:: Action item ::
Transcribe each line of the material exactly as it stands.

:: Information supplied ::
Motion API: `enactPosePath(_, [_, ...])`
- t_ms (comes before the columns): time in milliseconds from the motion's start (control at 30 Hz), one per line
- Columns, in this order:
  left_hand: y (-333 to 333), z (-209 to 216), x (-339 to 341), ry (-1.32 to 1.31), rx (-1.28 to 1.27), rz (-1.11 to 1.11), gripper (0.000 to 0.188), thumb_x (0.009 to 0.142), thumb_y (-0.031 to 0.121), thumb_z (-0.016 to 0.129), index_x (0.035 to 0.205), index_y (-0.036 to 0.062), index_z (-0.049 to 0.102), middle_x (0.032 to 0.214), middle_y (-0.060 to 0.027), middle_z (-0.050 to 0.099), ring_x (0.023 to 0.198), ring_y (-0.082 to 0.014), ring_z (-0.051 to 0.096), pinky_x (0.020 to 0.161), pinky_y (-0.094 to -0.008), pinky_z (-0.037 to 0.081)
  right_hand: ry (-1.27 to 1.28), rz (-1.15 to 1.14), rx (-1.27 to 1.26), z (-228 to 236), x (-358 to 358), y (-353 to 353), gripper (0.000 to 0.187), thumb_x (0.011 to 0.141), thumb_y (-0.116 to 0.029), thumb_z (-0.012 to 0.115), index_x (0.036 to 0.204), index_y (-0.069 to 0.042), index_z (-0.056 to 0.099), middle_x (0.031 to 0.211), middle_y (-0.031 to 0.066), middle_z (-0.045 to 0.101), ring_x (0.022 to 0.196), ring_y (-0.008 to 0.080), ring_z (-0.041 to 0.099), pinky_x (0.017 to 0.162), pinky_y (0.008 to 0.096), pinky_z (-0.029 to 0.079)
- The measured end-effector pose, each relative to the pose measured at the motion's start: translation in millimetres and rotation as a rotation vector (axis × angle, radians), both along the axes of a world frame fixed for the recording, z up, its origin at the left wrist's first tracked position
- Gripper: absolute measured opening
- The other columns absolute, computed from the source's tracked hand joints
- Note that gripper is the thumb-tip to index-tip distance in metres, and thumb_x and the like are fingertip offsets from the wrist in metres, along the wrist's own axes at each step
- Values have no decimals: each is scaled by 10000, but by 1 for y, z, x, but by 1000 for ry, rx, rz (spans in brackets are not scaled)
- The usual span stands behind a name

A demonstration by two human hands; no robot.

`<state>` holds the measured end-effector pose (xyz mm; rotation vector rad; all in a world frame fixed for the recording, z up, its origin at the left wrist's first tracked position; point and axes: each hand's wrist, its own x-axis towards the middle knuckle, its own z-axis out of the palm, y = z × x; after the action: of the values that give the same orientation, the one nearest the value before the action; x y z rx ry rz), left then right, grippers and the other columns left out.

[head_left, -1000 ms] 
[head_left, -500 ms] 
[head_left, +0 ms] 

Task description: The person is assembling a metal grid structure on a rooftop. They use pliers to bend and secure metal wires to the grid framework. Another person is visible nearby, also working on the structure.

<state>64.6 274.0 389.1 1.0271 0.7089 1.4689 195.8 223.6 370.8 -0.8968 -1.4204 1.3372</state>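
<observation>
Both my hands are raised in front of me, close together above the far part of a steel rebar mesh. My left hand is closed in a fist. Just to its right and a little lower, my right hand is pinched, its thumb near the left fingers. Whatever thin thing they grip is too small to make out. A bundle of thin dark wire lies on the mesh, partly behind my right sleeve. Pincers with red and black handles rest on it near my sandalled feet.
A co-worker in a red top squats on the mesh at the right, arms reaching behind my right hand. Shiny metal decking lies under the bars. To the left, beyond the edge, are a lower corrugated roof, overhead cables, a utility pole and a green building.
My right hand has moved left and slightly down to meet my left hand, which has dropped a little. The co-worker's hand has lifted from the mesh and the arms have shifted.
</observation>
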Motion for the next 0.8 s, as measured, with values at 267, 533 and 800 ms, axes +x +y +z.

:: Written solution ::
Motion API: `enactPosePath(_, [_, ...])`
- t_ms (comes before the columns): time in milliseconds from the motion's start (control at 30 Hz), one per line
- Columns, in this order:
  left_hand: y (-333 to 333), z (-209 to 216), x (-339 to 341), ry (-1.32 to 1.31), rx (-1.28 to 1.27), rz (-1.11 to 1.11), gripper (0.000 to 0.188), thumb_x (0.009 to 0.142), thumb_y (-0.031 to 0.121), thumb_z (-0.016 to 0.129), index_x (0.035 to 0.205), index_y (-0.036 to 0.062), index_z (-0.049 to 0.102), middle_x (0.032 to 0.214), middle_y (-0.060 to 0.027), middle_z (-0.050 to 0.099), ring_x (0.023 to 0.198), ring_y (-0.082 to 0.014), ring_z (-0.051 to 0.096), pinky_x (0.020 to 0.161), pinky_y (-0.094 to -0.008), pinky_z (-0.037 to 0.081)
  right_hand: ry (-1.27 to 1.28), rz (-1.15 to 1.14), rx (-1.27 to 1.26), z (-228 to 236), x (-358 to 358), y (-353 to 353), gripper (0.000 to 0.187), thumb_x (0.011 to 0.141), thumb_y (-0.116 to 0.029), thumb_z (-0.012 to 0.115), index_x (0.036 to 0.204), index_y (-0.069 to 0.042), index_z (-0.056 to 0.099), middle_x (0.031 to 0.211), middle_y (-0.031 to 0.066), middle_z (-0.045 to 0.101), ring_x (0.022 to 0.196), ring_y (-0.008 to 0.080), ring_z (-0.041 to 0.099), pinky_x (0.017 to 0.162), pinky_y (0.008 to 0.096), pinky_z (-0.029 to 0.079)
- The measured end-effector pose, each relative to the pose measured at the motion's start: translation in millimetres and rotation as a rotation vector (axis × angle, radians), both along the axes of a world frame fixed for the recording, z up, its origin at the left wrist's first tracked position
- Gripper: absolute measured opening
- The other columns absolute, computed from the source's tracked hand joints
- Note that gripper is the thumb-tip to index-tip distance in metres, and thumb_x and the like are fingertip offsets from the wrist in metres, along the wrist's own axes at each step
- Values have no decimals: each is scaled by 10000, but by 1 for y, z, x, but by 1000 for ry, rx, rz (spans in brackets are not scaled)
- The usual span stands behind a name

A demonstration by two human hands; no robot.

`<state>` holds the measured end-effector pose (xyz mm; rotation vector rad; all in a world frame fixed for the recording, z up, its origin at the left wrist's first tracked position; point and axes: each hand's wrist, its own x-axis towards the middle knuckle, its own z-axis out of the palm, y = z × x; after the action: of the values that give the same orientation, the one nearest the value before the action; x y z rx ry rz), left then right, grippers and the other columns left out.

[head_left, -1000 ms] 
[head_left, -500 ms] 
[head_left, +0 ms] 

Task description: The person is assembling a metal grid structure on a rooftop. They use pliers to bend and secure metal wires to the grid framework. Another person is visible nearby, also working on the structure.

<state>64.6 274.0 389.1 1.0271 0.7089 1.4689 195.8 223.6 370.8 -0.8968 -1.4204 1.3372</state>
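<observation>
Both my hands are raised in front of me, close together above the far part of a steel rebar mesh. My left hand is closed in a fist. Just to its right and a little lower, my right hand is pinched, its thumb near the left fingers. Whatever thin thing they grip is too small to make out. A bundle of thin dark wire lies on the mesh, partly behind my right sleeve. Pincers with red and black handles rest on it near my sandalled feet.
A co-worker in a red top squats on the mesh at the right, arms reaching behind my right hand. Shiny metal decking lies under the bars. To the left, beyond the edge, are a lower corrugated roof, overhead cables, a utility pole and a green building.
My right hand has moved left and slightly down to meet my left hand, which has dropped a little. The co-worker's hand has lifted from the mesh and the arms have shifted.
</observation>
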Motion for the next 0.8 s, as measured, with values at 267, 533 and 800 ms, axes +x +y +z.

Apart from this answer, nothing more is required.